Ее лицо было еще бледно от экстаза, рыжие кудри отливали золотом в фантастическом полуосвещении дортуара. Губы улыбались восторженно и кротко.
Я безотчетным движением обняла ее и тихо прошептала:
– Никогда, никогда не «продам» я тебя, милая моя Краснушка!
Она или не расслышала, или не поняла меня, потому что губы ее снова зашевелились, и я услышала ее восторженный лепет:
– Цветы… и кровь… и круглая арена, и музыка, и дикий рев зверей…
– Маруся! Маруся!
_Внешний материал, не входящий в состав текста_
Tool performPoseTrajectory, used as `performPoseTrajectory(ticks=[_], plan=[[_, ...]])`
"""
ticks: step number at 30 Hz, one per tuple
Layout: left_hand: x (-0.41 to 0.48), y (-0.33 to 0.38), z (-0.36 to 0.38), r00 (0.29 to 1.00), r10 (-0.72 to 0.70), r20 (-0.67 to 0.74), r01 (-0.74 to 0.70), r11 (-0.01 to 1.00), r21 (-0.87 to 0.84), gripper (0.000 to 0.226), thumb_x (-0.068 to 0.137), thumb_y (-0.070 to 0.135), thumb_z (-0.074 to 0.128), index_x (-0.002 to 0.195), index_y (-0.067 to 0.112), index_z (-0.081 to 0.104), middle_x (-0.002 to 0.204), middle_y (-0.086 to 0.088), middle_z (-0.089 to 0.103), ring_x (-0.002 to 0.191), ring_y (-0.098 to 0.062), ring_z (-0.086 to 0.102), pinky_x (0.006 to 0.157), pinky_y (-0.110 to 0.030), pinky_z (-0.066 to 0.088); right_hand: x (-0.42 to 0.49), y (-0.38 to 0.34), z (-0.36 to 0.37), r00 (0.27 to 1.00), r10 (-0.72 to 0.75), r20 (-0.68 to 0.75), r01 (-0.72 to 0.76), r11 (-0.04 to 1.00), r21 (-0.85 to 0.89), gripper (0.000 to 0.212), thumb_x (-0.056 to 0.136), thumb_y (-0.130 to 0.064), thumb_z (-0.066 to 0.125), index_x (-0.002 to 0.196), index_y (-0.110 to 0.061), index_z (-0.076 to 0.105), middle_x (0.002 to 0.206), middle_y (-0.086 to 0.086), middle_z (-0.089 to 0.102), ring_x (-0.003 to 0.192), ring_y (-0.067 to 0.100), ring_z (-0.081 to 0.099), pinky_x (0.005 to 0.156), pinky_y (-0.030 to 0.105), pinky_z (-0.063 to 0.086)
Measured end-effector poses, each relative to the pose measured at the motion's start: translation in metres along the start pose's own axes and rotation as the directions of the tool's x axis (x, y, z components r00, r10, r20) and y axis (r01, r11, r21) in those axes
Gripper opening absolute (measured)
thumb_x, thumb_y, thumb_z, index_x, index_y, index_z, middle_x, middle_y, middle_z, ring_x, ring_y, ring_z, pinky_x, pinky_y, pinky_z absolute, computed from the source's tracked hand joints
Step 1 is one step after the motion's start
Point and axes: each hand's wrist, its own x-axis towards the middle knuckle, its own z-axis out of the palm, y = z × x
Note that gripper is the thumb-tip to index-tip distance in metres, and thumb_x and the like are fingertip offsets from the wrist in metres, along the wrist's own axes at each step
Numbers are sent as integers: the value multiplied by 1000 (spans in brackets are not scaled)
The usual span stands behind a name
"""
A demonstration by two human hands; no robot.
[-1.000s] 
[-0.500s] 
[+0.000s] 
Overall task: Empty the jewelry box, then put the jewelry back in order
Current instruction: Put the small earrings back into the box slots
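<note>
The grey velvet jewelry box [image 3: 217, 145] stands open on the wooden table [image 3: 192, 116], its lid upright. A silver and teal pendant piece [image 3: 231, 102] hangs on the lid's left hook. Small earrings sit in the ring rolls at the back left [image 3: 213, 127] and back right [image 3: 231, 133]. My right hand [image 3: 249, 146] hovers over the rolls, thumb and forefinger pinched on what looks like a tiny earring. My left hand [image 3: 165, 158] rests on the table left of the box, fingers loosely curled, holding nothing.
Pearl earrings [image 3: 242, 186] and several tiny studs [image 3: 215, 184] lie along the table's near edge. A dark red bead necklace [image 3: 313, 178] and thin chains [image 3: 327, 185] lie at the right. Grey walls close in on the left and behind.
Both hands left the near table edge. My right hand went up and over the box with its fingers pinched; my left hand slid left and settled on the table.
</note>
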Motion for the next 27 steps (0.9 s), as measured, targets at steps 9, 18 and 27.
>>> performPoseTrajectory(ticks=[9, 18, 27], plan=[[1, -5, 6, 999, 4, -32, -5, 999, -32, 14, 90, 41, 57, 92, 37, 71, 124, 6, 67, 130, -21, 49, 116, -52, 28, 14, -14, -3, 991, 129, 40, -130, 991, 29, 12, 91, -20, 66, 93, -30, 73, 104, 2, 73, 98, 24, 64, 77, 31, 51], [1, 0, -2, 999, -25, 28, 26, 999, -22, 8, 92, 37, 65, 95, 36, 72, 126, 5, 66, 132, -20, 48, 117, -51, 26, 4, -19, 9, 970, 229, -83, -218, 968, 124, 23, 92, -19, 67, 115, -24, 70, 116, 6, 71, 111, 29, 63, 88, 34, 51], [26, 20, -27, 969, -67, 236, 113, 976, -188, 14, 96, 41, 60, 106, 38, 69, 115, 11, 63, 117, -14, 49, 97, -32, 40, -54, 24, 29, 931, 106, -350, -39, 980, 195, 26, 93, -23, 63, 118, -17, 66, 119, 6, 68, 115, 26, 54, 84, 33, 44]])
Да полно тебе… Спокойной ночи.
Она не отвечала, машинально поцеловала меня и, отпрянув на свою постель, зарылась головой в подушки.
Я полежала несколько минут в ожидании, пока Пугач снова не влезет в свое дупло; потом, когда дверь ее комнаты скрипнула и растворилась, осветив на мгновение яркой полосой света дортуар с 40 кроватями, и затем затворилась снова, я быстро вскочила с постели, накинула на себя юбку и поспешила в гости на кровать к Анне Вольской, где уже белели три-четыре фигурки девочек в ночных туалетах.
Анна Вольская лежала на своей постели, Кира Дергунова, Белка, Иванова, красавица Лер, Мушка и я расселись кто у нее в ногах, кто на табуретках, в переулке.
Вольская, на бледном, интеллигентном и изящном лице которой ярко горели в полутьме дортуара два больших серых глаза, казавшихся теперь черными, обвела всех нас испуганно-таинственным взглядом и без всякого вступления сразу «выложила» новость:
– Я видела в 17-м номере «ее»!..
– Ай! – взвизгнула Мушка. – Анна, противная, не смей, не смей так смотреть, мне страшно!
– Пошла вон, Мушка, ты не умеешь держать себя! – холодно проговорила Анна, награждая провинившуюся девочку уничтожающим взглядом. – Пошла вон!
Мушка, сконфуженная, присмиревшая, молча сползла с постели Анны и бесшумно удалилась, сознавая свою вину.
– Ну? – притаив дыхание, так и впились мы в лицо Вольской.
– В 17-м номере появилась черная женщина! – торжественно и глухо проговорила она.
– Анна, душечка! Когда ты «ее» видела? – прошептала Белка, хватая холодными, дрожащими пальцами мою руку и подбирая под себя спущенные было на пол ноги.
– Сегодня, во время экзерсировки, перед чаем. Я сидела в 17-м номере и играла баркароллу Чайковского, и вдруг мне стало так тяжело и гадко на душе… Я обернулась назад к дверям и увидела черную тень, которая проскользнула мимо меня и исчезла в коридорчике. Я не заметила лица, – продолжала Анна, – но отлично разглядела, что это была женщина, одетая в черное платье…
– А ты не врешь, душка? – так и впиваясь глазами в Вольскую, шепотом произнесла Кира.
– Анна никогда не врет! – гордо ответила Валя Лер, подруга Вольской. – И потом, будто ты не знаешь, что 17-й номер пользуется дурной славой…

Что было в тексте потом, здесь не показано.